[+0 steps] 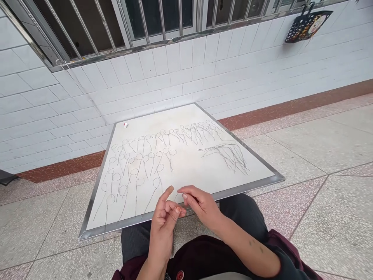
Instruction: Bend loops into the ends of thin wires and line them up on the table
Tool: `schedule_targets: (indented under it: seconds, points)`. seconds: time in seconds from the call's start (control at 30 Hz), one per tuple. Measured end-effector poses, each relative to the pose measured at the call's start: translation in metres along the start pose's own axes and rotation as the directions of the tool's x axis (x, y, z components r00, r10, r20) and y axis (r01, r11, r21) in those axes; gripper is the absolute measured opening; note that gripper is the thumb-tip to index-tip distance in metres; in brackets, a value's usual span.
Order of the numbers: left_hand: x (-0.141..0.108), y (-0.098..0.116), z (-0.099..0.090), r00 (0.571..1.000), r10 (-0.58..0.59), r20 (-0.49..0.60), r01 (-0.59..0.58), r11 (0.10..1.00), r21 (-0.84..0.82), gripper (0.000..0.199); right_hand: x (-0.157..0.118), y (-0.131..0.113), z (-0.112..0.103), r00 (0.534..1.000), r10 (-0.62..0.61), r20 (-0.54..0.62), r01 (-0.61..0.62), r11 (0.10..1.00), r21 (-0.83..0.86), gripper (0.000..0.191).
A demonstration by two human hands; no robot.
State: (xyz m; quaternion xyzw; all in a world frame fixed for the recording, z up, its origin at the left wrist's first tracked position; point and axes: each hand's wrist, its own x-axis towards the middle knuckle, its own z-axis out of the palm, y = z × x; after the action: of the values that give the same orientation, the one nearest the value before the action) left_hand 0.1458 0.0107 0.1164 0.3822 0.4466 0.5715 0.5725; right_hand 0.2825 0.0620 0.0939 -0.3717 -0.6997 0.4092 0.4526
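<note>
On the white, metal-framed tabletop [189, 167], thin dark looped strands [146, 158] are laid in rows ahead of the left grip [163, 216] and to its left, with the backmost row carried farther right. A small white-and-red item [125, 125] is set well ahead of the left grip, near the far left corner. In the left grip, the thumb is brought against the bent fingers while the forefinger is raised; whether anything is pinched there cannot be told. Just left of the right grip [202, 204], a faint fine strand [176, 195] can be seen. In the right grip, thumb and forefinger are brought close together; whether they meet, or have hold of that strand, cannot be told. Ahead of the right grip and to its right, a loose bundle of strands [230, 155] is spread. Far beyond, a dark patterned bag [305, 27] is hung against the tiled wall [160, 83].
</note>
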Motion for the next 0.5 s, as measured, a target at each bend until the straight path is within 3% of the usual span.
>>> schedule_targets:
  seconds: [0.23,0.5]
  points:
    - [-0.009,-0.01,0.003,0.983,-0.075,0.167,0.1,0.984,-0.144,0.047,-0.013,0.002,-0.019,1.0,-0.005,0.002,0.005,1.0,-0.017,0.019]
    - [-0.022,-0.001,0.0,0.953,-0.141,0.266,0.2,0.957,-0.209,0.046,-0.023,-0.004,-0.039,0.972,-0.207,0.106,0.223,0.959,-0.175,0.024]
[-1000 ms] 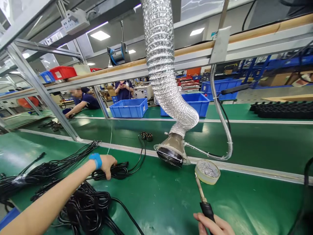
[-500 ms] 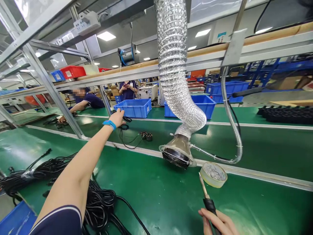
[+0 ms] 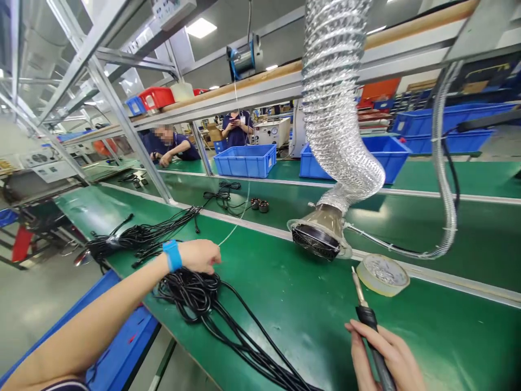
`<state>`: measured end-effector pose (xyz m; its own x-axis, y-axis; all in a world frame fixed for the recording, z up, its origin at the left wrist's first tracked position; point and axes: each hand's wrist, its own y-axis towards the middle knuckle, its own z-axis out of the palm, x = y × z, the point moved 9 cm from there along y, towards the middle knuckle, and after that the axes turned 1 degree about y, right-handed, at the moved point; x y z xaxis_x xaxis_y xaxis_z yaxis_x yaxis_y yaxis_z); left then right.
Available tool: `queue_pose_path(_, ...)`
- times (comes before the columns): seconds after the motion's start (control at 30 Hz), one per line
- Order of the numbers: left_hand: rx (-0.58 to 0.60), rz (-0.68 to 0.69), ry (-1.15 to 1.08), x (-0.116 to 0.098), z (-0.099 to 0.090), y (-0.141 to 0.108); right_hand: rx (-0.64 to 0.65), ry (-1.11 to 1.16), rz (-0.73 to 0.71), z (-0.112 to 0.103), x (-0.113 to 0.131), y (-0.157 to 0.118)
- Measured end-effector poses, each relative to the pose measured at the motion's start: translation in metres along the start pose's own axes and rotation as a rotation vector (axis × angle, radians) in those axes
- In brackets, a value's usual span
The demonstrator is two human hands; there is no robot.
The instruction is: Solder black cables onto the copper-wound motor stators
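Note:
My left hand (image 3: 201,256), with a blue wristband, is closed above a coil of black cables (image 3: 191,293). A thin strand of solder wire (image 3: 240,217) runs down from an overhead reel (image 3: 244,57) and meets its curled fingers; the fingertips are partly hidden. In my right hand (image 3: 386,353) is a soldering iron (image 3: 368,315), gripped by its black handle, tip pointing up and away. Just beyond the tip sits a round, pale yellow-rimmed tin (image 3: 383,275) with silvery bits inside. Two small round parts on cables (image 3: 259,205) lie on the belt behind.
A fume hood (image 3: 317,239) on a silver flexible duct (image 3: 334,108) hangs over the green bench. Blue bins (image 3: 245,161) stand behind the belt. More bundled cables (image 3: 142,233) lie left. A co-worker (image 3: 175,144) leans in at far left; another person (image 3: 237,128) stands behind.
My left hand has come back from the belt towards me, above the cable coil, with the solder wire now reaching it. The right hand still holds the soldering iron. The view has turned left.

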<state>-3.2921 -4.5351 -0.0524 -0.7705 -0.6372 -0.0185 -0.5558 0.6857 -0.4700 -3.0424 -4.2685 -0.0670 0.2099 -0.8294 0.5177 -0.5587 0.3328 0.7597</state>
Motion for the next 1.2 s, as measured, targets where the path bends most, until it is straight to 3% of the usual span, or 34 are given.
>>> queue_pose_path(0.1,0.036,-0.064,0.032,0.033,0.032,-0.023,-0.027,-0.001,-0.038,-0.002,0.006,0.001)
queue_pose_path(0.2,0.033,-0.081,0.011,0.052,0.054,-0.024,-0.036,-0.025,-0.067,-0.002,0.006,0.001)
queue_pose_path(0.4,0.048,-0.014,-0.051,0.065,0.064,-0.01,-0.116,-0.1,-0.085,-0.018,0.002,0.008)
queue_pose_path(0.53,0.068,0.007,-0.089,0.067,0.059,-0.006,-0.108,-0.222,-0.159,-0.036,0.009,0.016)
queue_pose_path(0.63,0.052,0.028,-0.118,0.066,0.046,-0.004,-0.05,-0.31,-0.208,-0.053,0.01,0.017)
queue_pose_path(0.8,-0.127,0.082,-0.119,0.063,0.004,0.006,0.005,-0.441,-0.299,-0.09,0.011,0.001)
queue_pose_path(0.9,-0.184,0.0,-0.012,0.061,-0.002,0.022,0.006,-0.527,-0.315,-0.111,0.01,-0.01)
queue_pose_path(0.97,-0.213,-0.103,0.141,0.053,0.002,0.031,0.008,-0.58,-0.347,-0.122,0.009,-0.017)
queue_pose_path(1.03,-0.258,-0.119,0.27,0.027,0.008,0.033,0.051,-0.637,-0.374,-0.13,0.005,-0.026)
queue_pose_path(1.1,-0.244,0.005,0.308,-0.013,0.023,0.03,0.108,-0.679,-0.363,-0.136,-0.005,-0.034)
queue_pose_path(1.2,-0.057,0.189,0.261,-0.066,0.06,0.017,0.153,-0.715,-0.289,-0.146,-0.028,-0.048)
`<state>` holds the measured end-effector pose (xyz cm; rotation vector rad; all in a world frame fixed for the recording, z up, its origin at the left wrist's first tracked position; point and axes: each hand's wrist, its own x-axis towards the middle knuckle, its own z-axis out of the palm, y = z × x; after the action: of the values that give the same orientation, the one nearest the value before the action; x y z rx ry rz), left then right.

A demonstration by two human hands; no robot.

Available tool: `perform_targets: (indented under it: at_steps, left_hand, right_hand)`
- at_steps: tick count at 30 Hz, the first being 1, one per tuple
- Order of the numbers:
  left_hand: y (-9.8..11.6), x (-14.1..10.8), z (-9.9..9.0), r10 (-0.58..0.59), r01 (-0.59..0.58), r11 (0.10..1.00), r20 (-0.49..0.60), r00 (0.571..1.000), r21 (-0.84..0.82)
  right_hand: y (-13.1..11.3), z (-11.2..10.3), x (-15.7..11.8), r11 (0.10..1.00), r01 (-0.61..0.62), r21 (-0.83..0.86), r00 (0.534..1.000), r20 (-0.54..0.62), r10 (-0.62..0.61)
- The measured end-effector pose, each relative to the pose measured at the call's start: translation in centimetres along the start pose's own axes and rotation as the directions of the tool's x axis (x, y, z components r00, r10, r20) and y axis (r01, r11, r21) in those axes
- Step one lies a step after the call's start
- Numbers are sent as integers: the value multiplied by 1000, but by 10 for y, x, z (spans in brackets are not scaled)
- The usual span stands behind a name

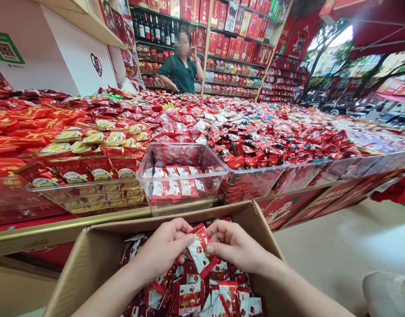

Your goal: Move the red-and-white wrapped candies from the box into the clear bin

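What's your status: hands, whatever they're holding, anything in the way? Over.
Left hand, right hand: fingers pinching glossy red-and-white packet. Far wall of brown cardboard box stands between hands and clear plastic bin.

We are in a shop, a sweets and gift store by the look of it, its front open to a street where we can see trees (324,44) and parked scooters (347,108). Clear plastic bins (251,182) hold heaps of small wrapped packets (189,121), mostly red, some of them printed "DURIAN". Behind them we see shelves (235,61) stacked with bagged goods (233,79), red boxes (238,46) and dark bottles (152,31), while a QR code sign (6,49) in a green frame hangs on the pale wall at the left and a person (183,72) stands beyond the display.
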<state>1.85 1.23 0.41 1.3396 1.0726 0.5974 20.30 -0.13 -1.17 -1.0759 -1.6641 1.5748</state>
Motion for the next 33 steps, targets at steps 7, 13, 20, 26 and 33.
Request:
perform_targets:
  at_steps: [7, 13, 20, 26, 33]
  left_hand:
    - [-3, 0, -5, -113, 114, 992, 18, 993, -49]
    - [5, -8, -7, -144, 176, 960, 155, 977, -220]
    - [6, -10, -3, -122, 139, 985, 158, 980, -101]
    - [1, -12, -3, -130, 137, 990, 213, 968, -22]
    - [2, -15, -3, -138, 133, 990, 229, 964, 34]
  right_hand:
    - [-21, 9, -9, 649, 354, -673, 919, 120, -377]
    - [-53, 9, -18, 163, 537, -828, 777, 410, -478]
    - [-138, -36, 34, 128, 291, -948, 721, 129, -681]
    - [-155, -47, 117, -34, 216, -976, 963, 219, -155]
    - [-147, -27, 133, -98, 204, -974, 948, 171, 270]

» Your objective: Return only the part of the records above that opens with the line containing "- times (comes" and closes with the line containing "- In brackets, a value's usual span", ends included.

» Response to this task:
- times (comes before the columns): seconds after the motion's start (control at 30 Hz), one per line
- Order of the numbers: left_hand: rx (-0.58 to 0.60), rz (-0.68 to 0.69), ry (-1.15 to 1.08), x (-0.116 to 0.098), z (-0.099 to 0.090), y (-0.141 to 0.108); right_hand: rx (-0.64 to 0.65), ry (-1.11 to 1.16), rz (-0.73 to 0.71), z (-0.112 to 0.103), x (-0.113 to 0.131), y (-0.157 to 0.118)
- Measured end-effector poses, each relative to the pose measured at the motion's start: translation in metres along the start pose's own axes and rotation as a rotation vector (axis × angle, radians) in those axes
- In brackets, a value's usual span

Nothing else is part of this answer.